Id. Both Cindy’s testimony and the testimony of Dr. Scala-Barnett were admitted by the trial court. Following a trial in an Ohio state court, a jury found Boaston guilty of both counts of murder. (Doc. No. 7-1, at 24.) At sentencing, the trial court merged the murder counts and the state elected to proceed to sentencing on Count 1. (Id. at 25.) Boaston was sentenced to 15 years to life imprisonment on September 28, 2015. (Id.) Boaston pursued various appeals in state court, including a direct appeal and a petition for postconviction relief, before filing the present federal habeas petition. (See generally id.) Boaston’s petition raises five grounds for relief: (1) “Constitutional Right to Disclosure of Evidence,” claiming that “[t]he State failed to provide an expert report from the deputy coroner’s 2 office 21-days before the criminal trial”; (2) “Due process of Law,” combining several arguments regarding the admission of certain evidence at trial; (3) “Effective Assistance of Counsel,” claiming his “[t]rial counsel was Ineffective due towards State presenting Dr.

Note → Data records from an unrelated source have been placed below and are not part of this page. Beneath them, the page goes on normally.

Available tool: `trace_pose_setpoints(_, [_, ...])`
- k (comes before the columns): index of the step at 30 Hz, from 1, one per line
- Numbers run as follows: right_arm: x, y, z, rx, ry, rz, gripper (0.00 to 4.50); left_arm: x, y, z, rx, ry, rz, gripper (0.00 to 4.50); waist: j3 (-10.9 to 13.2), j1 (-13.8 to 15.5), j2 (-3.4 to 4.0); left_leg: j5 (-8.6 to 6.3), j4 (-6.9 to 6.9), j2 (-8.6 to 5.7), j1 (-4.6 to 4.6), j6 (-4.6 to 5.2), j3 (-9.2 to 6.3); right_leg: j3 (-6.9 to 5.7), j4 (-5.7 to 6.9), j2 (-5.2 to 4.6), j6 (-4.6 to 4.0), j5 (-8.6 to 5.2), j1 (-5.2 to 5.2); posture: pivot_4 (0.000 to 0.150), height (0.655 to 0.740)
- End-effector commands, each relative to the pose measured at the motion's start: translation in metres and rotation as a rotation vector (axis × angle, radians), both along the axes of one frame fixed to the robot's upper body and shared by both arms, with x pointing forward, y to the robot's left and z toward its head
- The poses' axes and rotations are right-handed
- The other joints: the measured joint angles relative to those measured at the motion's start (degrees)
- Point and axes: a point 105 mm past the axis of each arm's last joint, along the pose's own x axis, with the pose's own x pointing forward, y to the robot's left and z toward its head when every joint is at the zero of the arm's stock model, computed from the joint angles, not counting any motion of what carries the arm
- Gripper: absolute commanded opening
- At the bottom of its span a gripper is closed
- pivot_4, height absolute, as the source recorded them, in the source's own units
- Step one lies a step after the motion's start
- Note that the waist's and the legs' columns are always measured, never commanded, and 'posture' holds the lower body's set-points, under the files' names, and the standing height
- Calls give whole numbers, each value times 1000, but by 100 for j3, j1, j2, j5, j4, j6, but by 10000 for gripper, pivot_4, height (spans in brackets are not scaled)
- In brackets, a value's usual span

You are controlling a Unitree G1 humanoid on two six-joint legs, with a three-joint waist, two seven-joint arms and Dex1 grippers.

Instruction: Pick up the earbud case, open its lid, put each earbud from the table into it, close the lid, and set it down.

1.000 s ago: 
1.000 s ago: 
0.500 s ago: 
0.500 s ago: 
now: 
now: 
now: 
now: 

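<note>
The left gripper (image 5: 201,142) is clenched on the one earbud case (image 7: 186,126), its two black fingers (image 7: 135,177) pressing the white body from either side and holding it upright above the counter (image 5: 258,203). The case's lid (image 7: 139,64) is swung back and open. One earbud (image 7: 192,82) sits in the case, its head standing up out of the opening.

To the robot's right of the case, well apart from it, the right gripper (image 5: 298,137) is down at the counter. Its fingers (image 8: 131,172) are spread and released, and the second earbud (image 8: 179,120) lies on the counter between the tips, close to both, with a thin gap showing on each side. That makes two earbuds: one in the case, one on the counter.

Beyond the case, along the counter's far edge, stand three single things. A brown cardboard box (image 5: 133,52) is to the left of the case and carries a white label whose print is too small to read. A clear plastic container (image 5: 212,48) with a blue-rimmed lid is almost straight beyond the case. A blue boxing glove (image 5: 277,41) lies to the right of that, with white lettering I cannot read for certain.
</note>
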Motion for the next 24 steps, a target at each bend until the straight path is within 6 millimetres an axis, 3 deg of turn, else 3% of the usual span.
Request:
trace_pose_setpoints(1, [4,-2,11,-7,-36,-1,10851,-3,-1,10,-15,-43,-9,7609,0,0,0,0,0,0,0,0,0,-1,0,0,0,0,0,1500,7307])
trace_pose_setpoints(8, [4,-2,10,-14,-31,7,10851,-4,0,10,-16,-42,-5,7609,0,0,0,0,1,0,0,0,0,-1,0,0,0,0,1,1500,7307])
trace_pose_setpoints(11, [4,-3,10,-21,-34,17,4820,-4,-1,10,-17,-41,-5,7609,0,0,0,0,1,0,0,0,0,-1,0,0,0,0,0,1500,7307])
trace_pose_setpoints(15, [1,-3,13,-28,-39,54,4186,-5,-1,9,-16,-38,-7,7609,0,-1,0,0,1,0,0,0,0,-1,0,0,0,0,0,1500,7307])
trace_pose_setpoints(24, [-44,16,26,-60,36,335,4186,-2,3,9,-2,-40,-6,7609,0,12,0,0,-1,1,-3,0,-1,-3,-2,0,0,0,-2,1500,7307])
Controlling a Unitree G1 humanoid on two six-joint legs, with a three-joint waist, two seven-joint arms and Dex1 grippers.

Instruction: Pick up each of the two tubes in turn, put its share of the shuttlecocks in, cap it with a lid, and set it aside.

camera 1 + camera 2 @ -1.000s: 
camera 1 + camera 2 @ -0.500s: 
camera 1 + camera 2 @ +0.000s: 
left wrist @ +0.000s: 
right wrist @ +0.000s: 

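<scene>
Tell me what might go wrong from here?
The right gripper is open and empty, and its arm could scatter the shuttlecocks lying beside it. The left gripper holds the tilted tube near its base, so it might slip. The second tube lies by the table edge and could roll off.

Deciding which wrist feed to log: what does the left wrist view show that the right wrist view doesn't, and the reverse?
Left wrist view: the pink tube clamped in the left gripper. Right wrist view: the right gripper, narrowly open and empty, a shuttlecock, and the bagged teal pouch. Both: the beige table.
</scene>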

Barnett’s opinion testimony without presenting prior disclosure”; (4) “DNA Evidence,” regarding the use of “unknown DNA” evidence; and (5) “Request for Court-Appointed Expert Witness Fees,” claiming

“the State of Ohio refused to grant him the assistance of an expert witness” and that the state’s expert witness “failed to provide written reports[.]” (Doc. No. 1, at 5–12.) In the R&R, magistrate judge determined that each of these grounds are procedurally defaulted. (Doc. No. 12, at 23–34.) II. STANDARD OF REVIEW When a party timely objects to a magistrate judge’s report and recommendation on a dispositive matter, the district court must conduct a de novo review of those portions of the report and recommendation to which a proper objection is made. 28 U.S.C. § 636(b)(1)(C) (“A judge of the court shall make a de novo determination of those portions of the report or specified proposed findings or recommendations to which objection is made.”); Powell v. United States, 37 F.3d 1499 (Table), 1994 WL 532926, at *1 (6th Cir. Sept. 30, 1994) (“Any report and recommendation by a

magistrate judge that is dispositive of a claim or defense of a party shall be subject to de novo review by the district court in light of specific objections filed by any party.”). After review, the district judge “must consider timely objections and modify or set aside any part of the order that is clearly erroneous or is contrary to law.” Fed. R. Civ. P. 72(a). “An ‘objection’ that does nothing more than state a disagreement with a magistrate’s suggested resolution, or simply summarizes what has been presented before, is not an ‘objection’ as that term is used in this context.” Aldrich v. Bock, 327 F. Supp. 2d 743, 747 (E.D. Mich. 2004).

3 In conducting its de novo review in a habeas context, this Court must be mindful of the Antiterrorism and Effective Death Penalty Act of 1996, Pub. L. No. 104-132, 110 Stat. 1214 (“AEDPA”), which provides: An application for a writ of habeas corpus on behalf of a person in custody pursuant to the judgment of a State court shall not be granted with respect to any claim that was adjudicated on the merits in State court proceedings unless the adjudication of the claim−

(1) resulted in a decision that was contrary to, or involved an unreasonable application of, clearly established Federal law, as determined by the Supreme Court of the United States; or

(2) resulted in a decision that was based on an unreasonable determination of the facts in light of the evidence presented in the State court proceeding.

28 U.S.C. § 2254(d).

III. OBJECTIONS Boaston’s objections lack clarity, as they are comprised entirely of a request that this Court “[p]lease review” portions of opinions from his previous cases. As best the Court can discern, Boaston’s objections are two-fold, and relate to the portions of the R&R discussing Boaston’s second ground for relief—namely, that his rights to due process were violated.